**WHAT IS REQUIRED**
Take from the data every line in which the word "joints" is found.

**SUPPLIED DATA**
• • • •

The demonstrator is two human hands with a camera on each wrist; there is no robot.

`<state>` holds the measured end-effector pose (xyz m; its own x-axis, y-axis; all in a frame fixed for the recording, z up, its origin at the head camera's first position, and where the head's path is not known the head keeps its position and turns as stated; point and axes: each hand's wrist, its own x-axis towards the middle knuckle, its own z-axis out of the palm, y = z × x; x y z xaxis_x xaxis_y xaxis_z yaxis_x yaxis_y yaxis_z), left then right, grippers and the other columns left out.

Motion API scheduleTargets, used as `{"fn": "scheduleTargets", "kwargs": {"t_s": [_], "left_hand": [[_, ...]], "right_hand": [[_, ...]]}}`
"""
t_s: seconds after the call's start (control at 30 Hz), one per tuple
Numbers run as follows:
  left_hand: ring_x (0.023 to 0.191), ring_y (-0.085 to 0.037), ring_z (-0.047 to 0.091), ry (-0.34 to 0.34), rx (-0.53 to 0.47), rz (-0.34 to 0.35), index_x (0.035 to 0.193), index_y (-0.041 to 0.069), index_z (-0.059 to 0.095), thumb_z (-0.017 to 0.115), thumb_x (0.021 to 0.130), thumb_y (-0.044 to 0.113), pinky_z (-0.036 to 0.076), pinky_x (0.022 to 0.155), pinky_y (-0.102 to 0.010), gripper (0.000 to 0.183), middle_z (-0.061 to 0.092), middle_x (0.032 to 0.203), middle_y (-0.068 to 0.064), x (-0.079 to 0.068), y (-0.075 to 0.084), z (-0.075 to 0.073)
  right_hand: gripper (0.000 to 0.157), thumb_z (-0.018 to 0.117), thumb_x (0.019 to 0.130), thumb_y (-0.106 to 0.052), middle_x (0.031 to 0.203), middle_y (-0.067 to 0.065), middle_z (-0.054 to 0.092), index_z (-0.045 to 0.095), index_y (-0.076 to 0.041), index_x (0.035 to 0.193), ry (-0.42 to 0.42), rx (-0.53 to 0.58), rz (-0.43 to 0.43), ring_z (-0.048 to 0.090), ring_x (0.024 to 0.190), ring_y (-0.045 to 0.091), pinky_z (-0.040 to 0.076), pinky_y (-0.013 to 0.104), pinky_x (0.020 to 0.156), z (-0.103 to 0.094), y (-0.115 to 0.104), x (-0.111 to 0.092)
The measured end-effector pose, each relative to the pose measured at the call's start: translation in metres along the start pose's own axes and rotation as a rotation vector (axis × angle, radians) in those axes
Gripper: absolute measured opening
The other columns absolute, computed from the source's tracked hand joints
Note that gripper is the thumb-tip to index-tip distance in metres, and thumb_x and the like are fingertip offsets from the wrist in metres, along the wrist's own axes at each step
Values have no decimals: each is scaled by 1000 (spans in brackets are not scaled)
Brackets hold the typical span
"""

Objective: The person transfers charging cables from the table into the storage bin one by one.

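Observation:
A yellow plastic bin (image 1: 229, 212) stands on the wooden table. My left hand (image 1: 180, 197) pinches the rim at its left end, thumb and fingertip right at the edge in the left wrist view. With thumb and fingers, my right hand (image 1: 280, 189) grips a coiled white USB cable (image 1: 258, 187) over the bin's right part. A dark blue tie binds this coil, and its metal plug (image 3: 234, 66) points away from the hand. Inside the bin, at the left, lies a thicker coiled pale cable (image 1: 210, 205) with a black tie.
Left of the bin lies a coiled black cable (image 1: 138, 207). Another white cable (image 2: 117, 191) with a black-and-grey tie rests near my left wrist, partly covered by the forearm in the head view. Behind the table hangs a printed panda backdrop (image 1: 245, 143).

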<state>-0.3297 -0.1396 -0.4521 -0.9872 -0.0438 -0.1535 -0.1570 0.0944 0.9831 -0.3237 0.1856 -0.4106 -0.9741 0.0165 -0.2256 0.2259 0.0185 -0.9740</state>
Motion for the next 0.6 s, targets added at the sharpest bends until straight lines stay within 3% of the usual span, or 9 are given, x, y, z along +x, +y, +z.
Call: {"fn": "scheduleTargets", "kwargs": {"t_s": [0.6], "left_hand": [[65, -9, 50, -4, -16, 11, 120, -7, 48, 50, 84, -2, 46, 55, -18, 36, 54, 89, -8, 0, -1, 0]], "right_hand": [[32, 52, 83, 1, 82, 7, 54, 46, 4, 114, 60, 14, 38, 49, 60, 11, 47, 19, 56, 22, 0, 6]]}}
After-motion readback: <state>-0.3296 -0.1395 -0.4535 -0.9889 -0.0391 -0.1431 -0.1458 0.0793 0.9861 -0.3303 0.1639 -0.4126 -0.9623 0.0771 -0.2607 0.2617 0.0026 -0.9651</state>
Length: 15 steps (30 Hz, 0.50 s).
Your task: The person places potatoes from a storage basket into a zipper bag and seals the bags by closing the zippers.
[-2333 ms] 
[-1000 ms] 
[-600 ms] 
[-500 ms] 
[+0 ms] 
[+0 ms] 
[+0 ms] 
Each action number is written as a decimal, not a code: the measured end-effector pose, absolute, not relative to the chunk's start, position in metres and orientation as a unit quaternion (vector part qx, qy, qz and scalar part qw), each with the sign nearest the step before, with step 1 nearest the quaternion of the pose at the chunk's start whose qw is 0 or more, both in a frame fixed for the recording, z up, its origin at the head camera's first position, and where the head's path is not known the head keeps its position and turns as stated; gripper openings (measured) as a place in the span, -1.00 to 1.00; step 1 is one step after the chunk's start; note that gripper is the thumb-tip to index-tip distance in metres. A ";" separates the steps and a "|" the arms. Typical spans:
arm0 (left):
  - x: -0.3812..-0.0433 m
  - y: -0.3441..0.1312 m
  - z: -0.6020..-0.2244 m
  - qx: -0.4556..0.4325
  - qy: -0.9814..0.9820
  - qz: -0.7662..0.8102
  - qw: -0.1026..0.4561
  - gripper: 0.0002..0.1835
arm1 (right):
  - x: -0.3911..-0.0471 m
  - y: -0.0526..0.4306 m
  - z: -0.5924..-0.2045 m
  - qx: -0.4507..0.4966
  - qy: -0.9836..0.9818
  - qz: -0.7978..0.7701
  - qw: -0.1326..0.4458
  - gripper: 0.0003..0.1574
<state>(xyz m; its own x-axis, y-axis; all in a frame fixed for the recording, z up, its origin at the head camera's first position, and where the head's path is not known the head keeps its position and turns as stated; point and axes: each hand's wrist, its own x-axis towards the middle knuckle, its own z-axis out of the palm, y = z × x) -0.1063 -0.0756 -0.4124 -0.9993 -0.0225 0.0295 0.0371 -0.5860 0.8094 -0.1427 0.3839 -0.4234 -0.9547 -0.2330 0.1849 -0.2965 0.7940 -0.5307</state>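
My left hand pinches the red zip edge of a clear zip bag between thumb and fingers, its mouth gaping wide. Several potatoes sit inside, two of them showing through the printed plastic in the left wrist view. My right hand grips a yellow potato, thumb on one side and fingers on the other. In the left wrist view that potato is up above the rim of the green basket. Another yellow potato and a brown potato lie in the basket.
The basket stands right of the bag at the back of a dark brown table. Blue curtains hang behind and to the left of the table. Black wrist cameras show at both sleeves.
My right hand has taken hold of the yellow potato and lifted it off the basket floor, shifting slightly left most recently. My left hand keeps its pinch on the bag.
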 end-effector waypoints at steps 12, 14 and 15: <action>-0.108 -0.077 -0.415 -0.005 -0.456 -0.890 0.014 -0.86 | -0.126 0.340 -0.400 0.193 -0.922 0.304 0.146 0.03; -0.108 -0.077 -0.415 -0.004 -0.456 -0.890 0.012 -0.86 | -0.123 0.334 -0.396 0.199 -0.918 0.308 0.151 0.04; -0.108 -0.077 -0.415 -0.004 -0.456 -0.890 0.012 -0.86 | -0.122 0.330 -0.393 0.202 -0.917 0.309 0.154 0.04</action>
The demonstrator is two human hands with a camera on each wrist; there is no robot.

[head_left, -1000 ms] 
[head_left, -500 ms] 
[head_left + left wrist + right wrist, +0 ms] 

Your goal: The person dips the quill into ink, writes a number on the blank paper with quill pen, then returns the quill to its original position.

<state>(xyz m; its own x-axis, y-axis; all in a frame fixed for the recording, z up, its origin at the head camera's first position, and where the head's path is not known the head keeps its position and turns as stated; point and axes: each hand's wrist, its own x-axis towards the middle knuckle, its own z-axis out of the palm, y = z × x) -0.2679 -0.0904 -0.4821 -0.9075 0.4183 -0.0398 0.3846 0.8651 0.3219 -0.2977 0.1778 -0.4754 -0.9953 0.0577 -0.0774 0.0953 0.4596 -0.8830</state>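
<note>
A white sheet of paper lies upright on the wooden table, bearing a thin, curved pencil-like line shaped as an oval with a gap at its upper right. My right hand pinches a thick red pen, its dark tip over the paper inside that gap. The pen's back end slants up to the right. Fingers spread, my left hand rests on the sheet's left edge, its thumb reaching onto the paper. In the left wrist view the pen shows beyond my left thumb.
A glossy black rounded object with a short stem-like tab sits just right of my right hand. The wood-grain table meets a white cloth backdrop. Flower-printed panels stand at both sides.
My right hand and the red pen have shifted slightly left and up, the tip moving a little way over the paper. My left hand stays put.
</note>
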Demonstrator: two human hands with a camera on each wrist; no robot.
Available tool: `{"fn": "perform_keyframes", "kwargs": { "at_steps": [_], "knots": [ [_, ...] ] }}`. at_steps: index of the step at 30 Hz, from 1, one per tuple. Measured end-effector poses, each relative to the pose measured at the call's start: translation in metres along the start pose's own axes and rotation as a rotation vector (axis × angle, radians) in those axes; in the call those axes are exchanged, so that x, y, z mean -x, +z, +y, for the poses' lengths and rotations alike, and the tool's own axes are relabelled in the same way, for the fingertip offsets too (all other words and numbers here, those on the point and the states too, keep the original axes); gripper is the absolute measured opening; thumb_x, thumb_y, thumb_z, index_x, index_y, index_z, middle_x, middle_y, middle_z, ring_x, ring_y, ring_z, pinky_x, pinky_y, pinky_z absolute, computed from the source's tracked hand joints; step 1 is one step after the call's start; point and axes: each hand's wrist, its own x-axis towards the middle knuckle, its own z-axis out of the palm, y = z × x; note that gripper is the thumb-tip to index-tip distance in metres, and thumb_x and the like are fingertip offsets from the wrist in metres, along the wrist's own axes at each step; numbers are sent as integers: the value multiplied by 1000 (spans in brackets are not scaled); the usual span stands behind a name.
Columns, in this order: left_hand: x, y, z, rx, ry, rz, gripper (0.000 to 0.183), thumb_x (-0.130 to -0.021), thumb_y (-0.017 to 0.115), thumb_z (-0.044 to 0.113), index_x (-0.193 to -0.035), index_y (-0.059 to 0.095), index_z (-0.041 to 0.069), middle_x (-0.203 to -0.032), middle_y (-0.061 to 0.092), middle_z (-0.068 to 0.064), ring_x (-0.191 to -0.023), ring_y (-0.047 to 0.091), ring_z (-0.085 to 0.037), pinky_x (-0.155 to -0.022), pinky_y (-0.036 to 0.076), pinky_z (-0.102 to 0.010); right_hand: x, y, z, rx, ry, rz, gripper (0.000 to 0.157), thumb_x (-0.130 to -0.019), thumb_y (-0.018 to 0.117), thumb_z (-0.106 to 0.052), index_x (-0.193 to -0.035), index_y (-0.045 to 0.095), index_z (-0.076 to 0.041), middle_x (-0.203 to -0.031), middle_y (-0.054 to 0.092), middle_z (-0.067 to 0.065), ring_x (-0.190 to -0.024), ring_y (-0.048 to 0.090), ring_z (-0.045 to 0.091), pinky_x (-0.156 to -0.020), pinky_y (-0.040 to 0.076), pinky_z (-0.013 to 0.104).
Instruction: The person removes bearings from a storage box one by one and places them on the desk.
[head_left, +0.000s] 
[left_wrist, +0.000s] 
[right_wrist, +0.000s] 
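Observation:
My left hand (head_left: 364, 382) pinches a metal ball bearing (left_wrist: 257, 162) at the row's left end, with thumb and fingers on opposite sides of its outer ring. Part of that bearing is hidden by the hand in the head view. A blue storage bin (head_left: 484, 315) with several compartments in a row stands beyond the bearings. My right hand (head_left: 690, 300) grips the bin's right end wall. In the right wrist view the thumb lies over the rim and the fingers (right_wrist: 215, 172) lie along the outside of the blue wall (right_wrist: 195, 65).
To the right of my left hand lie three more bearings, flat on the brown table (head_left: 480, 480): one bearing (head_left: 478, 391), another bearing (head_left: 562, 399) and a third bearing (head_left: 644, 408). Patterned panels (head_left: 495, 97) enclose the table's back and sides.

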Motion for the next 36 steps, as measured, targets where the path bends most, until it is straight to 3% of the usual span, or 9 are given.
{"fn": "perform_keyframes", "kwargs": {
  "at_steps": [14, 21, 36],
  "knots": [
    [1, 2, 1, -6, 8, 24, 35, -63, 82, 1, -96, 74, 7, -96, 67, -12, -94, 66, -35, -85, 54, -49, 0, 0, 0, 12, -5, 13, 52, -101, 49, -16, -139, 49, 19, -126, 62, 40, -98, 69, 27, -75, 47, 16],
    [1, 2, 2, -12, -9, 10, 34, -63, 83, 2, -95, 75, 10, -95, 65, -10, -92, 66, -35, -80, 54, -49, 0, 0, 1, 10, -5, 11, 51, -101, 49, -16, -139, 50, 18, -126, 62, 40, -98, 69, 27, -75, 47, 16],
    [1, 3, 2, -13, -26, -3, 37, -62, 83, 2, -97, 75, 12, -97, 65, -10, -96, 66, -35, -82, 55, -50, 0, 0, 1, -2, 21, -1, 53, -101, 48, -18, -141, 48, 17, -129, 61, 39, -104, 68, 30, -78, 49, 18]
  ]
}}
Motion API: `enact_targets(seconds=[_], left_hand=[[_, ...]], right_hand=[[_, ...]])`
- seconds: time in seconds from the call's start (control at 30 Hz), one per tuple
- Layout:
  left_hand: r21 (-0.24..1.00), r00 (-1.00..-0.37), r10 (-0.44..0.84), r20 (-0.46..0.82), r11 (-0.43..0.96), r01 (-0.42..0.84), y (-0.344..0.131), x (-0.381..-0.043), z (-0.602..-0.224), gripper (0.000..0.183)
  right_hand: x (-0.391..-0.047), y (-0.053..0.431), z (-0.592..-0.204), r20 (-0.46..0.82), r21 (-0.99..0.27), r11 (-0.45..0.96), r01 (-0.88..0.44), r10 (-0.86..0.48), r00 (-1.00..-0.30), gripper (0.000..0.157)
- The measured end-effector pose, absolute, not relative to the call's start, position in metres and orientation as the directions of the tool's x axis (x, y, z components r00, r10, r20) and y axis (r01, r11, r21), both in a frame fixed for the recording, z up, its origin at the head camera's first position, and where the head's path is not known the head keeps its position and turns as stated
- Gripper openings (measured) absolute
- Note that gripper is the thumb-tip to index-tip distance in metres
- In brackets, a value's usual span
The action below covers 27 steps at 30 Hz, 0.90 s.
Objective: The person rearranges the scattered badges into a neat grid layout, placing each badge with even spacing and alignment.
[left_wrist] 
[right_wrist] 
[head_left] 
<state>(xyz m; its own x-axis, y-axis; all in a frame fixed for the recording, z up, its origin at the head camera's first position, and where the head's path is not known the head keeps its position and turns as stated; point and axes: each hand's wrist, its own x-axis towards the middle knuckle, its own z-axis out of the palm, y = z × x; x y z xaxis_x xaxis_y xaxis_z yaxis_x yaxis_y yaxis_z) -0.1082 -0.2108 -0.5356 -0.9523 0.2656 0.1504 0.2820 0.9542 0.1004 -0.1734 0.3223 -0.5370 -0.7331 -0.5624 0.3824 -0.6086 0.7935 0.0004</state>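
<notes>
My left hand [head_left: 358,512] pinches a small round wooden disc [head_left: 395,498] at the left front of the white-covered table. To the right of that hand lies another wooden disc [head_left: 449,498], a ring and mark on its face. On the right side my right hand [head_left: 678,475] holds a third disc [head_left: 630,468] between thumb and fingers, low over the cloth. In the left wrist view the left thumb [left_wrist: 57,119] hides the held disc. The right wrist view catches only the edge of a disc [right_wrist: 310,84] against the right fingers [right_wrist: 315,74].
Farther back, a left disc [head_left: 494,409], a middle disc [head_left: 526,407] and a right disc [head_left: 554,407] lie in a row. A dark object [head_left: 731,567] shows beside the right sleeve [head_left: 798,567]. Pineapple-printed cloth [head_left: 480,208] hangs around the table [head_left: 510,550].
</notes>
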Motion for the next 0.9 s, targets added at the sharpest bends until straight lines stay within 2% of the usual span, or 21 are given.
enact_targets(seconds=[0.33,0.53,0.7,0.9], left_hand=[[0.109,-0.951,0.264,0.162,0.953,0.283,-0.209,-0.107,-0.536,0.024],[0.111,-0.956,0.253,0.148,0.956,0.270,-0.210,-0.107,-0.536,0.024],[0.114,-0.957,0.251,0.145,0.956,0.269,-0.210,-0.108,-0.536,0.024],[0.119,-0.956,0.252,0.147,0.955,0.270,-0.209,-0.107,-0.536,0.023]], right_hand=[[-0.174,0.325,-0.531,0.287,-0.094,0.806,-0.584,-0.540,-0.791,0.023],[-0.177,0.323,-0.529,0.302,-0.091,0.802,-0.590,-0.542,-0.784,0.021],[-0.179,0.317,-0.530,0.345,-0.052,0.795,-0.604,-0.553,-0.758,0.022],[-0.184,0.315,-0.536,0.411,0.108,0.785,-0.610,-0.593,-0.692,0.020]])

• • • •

**WRITTEN ANSWER**
The other columns absolute, computed from the source's tracked hand joints
Available tool: `{"fn": "perform_keyframes", "kwargs": { "at_steps": [_], "knots": [ [_, ...] ] }}`. at_steps: index of the step at 30 Hz, from 1, one per tuple. Measured end-effector poses, each relative to the pose measured at the call's start: translation in metres along the start pose's own axes and rotation as a rotation vector (axis × angle, radians) in those axes; in the call those axes are exchanged, so that x, y, z mean -x, +z, +y, for the poses' lengths and rotations alike, and the tool's own axes are relabelled in the same way, for the fingertip offsets too (all other words and numbers here, those on the point and the states too, keep the original axes); gripper is the absolute measured opening; thumb_x, thumb_y, thumb_z, index_x, index_y, index_z, middle_x, middle_y, middle_z, ring_x, ring_y, ring_z, pinky_x, pinky_y, pinky_z absolute, computed from the source's tracked hand joints; step 1 is one step after the call's start; point and axes: each hand's wrist, its own x-axis towards the middle knuckle, its own z-axis out of the palm, y = z × x; note that gripper is the thumb-tip to index-tip distance in metres, and thumb_x and the like are fingertip offsets from the wrist in metres, along the wrist's own axes at each step; numbers are sent as integers: the value multiplied by 1000 (spans in brackets are not scaled); the usual span stands behind a name.

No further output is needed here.